Required action >>
Your answer is the lines below, exactly, from the one that contains "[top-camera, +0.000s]" through the one that contains "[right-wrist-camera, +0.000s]", both included.

Items from a dataset >>
---
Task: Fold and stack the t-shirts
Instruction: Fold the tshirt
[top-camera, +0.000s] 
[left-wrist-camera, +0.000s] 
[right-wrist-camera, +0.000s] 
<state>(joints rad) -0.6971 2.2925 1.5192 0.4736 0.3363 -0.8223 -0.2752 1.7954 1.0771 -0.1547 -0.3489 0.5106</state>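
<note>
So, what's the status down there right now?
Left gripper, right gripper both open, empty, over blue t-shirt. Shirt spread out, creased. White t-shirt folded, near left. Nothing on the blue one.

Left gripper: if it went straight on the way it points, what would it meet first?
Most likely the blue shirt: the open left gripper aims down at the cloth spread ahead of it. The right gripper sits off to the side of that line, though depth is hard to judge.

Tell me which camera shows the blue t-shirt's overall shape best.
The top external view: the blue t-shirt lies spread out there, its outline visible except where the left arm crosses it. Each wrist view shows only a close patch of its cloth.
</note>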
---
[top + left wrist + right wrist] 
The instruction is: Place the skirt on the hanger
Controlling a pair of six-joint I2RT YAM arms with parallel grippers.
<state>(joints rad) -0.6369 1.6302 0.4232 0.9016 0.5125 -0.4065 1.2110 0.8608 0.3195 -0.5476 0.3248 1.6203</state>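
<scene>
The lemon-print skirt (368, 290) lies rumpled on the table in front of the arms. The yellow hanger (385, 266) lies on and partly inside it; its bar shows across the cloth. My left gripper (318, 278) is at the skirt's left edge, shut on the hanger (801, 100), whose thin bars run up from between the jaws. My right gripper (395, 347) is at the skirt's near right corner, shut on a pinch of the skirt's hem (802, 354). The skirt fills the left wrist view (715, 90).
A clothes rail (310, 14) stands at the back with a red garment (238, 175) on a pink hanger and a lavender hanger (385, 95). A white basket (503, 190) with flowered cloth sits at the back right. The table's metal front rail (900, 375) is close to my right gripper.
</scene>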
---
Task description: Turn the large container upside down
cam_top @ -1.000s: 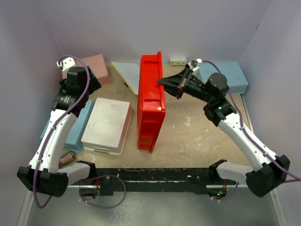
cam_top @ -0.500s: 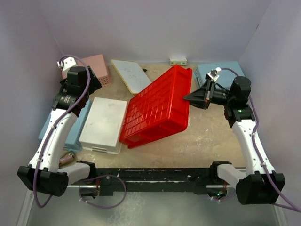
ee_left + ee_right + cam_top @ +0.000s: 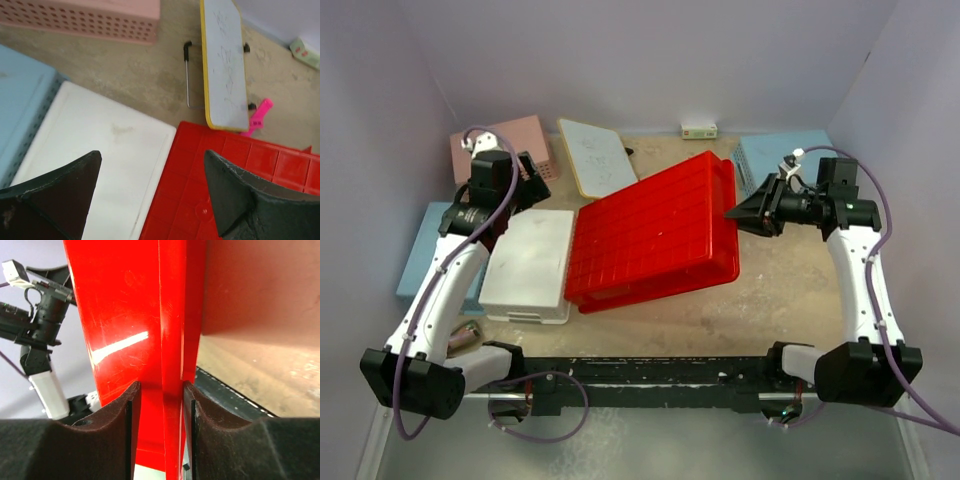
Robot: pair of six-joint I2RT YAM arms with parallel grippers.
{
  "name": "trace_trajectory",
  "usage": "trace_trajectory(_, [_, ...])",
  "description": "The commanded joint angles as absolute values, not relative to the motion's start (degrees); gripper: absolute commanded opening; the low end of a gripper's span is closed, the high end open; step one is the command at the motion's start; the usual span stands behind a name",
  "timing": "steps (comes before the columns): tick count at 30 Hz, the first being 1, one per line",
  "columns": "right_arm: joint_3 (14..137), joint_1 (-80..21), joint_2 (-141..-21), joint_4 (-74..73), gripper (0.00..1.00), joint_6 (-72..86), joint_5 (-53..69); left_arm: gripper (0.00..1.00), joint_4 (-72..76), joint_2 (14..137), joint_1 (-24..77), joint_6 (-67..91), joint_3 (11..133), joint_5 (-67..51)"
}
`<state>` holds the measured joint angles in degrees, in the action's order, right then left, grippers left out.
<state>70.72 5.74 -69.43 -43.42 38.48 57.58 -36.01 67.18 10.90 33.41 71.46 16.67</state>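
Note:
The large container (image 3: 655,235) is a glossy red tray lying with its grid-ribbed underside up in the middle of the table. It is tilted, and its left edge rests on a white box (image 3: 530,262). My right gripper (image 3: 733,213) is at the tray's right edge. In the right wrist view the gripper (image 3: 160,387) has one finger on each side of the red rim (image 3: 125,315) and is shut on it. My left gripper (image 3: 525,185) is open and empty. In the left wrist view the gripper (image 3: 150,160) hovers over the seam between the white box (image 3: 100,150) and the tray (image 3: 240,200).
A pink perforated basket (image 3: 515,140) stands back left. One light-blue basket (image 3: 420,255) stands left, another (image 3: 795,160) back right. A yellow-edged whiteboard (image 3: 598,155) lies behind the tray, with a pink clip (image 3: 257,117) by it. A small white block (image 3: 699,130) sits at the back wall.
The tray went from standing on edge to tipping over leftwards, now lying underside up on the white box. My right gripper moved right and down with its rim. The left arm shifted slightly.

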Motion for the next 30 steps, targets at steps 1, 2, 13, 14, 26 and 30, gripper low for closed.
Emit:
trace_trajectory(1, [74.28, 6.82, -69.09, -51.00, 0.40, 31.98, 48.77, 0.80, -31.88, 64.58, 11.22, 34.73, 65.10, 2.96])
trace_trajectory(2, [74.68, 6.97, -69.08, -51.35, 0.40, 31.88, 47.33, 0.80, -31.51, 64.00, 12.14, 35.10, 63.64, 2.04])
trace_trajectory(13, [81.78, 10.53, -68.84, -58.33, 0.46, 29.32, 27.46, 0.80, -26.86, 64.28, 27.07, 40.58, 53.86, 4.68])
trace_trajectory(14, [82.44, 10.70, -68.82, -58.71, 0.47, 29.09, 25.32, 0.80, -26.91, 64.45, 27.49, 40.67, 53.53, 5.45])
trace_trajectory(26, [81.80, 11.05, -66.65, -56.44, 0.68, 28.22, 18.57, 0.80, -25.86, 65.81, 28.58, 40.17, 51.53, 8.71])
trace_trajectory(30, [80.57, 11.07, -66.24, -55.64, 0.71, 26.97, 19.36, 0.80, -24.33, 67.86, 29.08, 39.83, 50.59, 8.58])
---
Solution to the problem >>
[top-camera, +0.000s] 
[left-wrist-camera, +0.000s] 
[right-wrist-camera, +0.000s] 

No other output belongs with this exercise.